Goal of the exercise =
In the entries below, find the line containing "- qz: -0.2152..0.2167" and the line containing "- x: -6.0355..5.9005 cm". Copy those two lines and everything between them exactly, and only that.

Records to process =
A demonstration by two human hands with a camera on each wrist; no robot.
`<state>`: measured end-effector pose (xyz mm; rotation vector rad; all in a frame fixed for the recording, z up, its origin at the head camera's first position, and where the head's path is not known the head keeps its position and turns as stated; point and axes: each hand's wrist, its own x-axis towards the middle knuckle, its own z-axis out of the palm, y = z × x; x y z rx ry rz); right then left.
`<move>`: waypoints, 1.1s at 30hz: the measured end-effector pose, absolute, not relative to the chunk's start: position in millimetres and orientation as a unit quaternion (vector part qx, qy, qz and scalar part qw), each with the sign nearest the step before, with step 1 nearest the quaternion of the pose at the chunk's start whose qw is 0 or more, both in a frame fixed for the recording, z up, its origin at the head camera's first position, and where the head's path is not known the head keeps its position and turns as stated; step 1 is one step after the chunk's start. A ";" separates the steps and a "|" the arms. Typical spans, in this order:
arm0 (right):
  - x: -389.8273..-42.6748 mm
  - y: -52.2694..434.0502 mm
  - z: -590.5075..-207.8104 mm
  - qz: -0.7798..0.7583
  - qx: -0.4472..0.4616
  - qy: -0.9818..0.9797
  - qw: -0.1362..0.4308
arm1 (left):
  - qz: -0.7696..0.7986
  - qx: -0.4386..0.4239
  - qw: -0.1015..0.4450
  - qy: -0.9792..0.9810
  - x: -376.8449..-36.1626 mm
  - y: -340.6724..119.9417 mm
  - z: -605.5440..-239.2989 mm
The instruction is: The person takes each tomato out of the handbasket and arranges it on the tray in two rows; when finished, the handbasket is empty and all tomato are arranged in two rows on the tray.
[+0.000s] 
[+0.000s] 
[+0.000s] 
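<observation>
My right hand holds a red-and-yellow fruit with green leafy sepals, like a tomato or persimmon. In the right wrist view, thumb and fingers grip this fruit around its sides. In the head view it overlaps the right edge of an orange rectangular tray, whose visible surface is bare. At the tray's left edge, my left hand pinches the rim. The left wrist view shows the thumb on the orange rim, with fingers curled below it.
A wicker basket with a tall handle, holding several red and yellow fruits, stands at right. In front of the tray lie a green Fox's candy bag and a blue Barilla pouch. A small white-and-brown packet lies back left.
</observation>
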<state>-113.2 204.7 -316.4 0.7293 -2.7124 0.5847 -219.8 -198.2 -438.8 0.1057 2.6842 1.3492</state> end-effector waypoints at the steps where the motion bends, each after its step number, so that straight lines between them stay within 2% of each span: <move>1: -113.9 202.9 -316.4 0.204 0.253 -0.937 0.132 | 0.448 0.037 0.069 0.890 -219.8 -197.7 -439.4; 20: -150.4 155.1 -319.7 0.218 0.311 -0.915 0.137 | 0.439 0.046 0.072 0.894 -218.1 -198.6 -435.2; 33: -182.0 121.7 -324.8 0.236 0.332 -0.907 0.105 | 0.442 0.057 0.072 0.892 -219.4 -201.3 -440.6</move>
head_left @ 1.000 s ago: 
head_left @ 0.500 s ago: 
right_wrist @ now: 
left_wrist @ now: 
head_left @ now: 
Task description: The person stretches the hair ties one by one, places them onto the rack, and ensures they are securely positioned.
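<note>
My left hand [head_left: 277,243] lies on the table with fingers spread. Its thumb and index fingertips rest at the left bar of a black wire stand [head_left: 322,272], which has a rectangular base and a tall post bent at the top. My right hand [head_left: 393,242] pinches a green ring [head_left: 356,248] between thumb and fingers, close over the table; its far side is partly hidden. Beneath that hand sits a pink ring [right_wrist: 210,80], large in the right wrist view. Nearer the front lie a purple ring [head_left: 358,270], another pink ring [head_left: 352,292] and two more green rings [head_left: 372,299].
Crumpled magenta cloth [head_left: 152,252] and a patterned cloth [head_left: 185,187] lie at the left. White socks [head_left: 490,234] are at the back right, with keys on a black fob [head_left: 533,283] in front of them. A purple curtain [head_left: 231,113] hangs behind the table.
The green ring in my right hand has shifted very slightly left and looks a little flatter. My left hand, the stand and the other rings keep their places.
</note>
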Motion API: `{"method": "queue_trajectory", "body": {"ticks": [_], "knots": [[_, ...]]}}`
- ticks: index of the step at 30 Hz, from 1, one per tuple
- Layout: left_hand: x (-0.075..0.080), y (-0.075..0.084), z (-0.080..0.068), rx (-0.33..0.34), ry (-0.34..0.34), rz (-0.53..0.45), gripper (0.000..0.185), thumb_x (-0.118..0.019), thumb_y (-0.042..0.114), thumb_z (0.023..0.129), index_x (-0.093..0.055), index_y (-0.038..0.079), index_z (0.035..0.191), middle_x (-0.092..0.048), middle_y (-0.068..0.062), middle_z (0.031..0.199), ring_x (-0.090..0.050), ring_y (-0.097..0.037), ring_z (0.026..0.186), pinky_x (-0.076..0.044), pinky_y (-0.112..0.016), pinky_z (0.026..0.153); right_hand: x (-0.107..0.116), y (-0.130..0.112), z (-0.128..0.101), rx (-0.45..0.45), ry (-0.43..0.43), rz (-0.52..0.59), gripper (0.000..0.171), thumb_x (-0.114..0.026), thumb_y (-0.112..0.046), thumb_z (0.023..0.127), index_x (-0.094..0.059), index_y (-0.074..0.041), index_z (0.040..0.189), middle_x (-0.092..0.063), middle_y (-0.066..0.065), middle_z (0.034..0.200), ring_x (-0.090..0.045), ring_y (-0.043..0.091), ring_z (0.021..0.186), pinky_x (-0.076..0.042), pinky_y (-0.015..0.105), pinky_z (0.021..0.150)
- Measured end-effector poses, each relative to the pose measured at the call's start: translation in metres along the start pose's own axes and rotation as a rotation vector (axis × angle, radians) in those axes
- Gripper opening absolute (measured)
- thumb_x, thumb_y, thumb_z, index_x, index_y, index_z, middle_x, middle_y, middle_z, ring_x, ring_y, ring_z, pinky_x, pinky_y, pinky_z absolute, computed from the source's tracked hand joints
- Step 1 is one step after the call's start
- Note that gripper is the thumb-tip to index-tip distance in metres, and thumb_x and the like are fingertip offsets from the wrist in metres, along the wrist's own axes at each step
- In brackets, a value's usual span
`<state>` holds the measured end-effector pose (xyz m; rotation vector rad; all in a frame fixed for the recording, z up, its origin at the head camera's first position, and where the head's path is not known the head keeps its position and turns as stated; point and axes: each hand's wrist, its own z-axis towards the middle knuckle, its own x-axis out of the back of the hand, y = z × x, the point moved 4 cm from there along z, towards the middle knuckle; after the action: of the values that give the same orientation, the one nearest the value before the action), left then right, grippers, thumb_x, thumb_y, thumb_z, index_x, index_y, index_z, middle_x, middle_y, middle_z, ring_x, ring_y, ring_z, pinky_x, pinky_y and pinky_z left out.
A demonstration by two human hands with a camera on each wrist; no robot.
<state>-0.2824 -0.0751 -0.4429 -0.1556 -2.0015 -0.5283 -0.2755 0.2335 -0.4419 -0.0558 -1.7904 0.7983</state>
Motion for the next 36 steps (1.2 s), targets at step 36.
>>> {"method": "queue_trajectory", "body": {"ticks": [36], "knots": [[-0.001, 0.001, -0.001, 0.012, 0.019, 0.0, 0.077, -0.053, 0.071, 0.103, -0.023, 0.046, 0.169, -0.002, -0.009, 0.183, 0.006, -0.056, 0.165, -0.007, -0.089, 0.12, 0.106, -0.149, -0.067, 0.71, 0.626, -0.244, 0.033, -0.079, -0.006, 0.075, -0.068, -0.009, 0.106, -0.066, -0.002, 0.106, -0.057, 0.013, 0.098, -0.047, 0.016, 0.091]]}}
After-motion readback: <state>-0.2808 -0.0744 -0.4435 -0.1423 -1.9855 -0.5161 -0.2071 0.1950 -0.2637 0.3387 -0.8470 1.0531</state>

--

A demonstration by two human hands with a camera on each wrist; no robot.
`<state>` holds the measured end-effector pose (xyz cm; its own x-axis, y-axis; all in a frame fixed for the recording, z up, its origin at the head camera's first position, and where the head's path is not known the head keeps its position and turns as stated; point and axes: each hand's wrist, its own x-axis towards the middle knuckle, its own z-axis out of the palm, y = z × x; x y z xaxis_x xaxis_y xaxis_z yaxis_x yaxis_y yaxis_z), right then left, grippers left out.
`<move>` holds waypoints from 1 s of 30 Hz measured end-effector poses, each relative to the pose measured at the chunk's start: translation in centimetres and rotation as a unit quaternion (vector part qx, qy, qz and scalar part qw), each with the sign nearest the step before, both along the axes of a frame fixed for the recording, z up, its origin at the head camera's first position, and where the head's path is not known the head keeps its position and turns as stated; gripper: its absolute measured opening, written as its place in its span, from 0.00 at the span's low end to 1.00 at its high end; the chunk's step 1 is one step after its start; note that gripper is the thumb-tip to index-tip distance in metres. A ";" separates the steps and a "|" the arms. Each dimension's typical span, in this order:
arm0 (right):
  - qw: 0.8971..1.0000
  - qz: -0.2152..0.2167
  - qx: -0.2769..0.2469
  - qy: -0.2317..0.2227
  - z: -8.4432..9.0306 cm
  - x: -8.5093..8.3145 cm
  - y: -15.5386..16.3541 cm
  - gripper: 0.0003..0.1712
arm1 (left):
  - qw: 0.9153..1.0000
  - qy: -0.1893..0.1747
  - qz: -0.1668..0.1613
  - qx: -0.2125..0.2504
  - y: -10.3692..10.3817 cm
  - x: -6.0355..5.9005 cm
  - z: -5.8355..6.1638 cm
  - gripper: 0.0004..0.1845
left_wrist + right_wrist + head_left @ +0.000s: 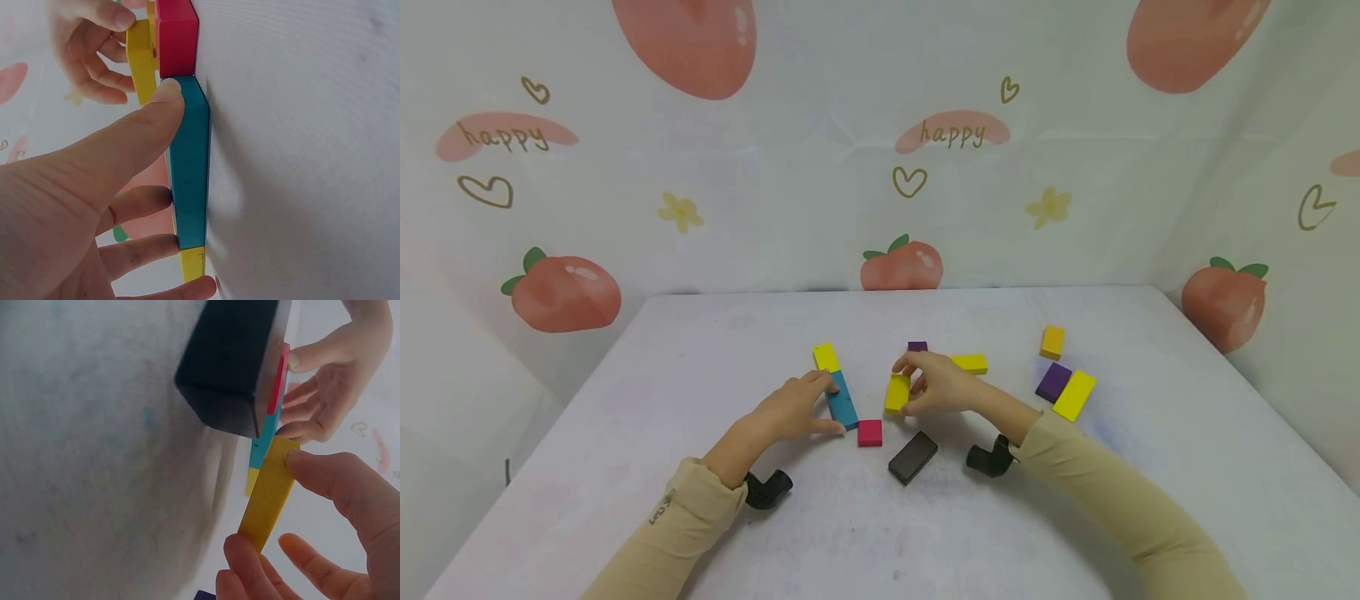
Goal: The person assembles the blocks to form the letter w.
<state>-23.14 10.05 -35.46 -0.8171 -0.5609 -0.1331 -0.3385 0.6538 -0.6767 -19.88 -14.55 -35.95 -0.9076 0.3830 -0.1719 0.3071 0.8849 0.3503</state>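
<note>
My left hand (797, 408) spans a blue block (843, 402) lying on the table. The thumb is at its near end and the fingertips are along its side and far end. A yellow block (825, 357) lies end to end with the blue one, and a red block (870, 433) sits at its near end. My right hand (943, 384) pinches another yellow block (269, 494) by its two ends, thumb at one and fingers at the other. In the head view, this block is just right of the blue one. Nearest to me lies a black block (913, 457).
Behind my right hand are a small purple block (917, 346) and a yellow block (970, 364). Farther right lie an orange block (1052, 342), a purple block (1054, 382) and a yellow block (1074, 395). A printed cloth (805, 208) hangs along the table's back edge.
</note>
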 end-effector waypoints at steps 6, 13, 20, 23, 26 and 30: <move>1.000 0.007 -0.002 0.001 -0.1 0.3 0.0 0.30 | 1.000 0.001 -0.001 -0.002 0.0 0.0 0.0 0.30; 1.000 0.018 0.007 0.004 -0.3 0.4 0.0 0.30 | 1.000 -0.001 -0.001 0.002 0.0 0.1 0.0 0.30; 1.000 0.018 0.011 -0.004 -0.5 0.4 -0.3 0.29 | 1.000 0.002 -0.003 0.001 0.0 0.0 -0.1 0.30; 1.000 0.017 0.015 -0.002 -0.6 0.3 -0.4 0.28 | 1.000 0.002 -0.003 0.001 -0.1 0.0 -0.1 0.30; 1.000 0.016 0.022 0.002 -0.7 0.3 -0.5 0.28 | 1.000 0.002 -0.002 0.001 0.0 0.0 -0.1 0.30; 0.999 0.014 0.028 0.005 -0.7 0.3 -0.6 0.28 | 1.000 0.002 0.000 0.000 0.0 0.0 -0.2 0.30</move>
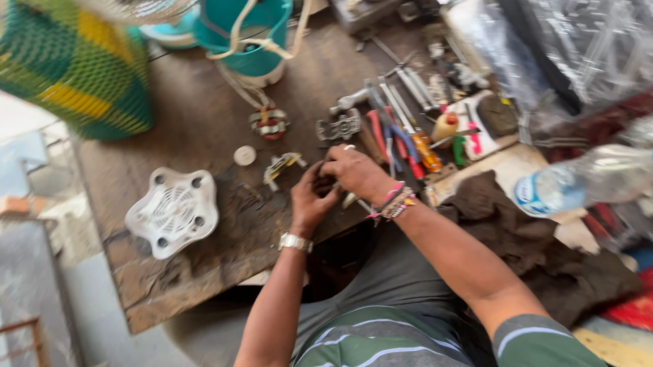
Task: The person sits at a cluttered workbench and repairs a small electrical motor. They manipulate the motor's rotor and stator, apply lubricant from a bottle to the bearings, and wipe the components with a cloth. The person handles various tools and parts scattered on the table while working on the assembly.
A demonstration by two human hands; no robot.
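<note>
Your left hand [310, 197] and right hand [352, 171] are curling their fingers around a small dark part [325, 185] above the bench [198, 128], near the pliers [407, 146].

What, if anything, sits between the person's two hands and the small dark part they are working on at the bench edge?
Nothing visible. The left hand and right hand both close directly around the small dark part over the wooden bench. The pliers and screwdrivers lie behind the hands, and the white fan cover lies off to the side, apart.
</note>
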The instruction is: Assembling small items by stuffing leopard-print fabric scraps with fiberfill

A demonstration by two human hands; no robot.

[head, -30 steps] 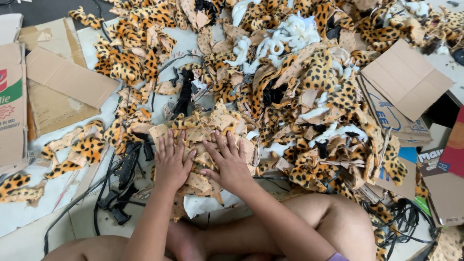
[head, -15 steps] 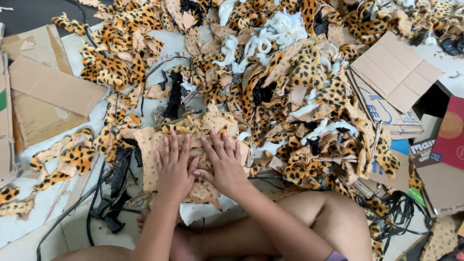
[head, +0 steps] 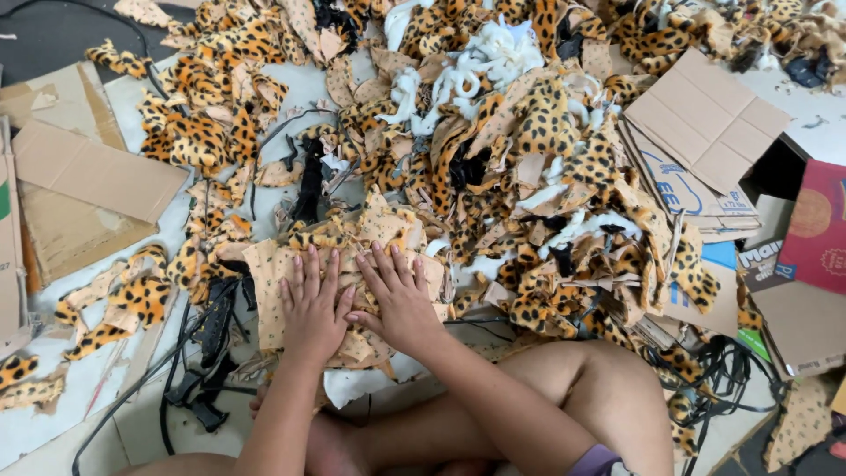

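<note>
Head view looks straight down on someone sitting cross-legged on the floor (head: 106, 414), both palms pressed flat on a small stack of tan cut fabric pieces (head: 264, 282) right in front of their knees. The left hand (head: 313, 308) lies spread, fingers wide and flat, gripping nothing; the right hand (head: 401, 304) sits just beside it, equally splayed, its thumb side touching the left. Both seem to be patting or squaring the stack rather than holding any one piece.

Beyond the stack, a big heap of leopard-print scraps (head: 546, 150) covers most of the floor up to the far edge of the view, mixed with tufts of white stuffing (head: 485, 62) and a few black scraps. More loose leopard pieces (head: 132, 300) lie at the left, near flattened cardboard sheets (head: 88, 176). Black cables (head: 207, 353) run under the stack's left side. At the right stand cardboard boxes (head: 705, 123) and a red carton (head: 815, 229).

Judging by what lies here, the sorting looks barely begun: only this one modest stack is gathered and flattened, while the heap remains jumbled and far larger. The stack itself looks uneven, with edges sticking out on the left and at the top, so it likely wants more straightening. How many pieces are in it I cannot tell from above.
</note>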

Task solution =
  - qz: -0.2152..0.2167
  - qx: -0.2769..0.2469
  - qy: -0.2317..0.2227
  - z: -8.4432..9.0306 cm
  - x: -8.5093..8.3145 cm
  - y: -15.5386..16.3541 cm
  - gripper: 0.0003..0.1712
arm1 (left):
  - qw: 0.9153..1.0000
  - qy: -0.1893..0.1747
  - qz: -0.1668..0.1613
  - qx: -0.2125..0.2504
  - y: -10.3692..10.3817 cm
  - x: -6.0355..5.9005 cm

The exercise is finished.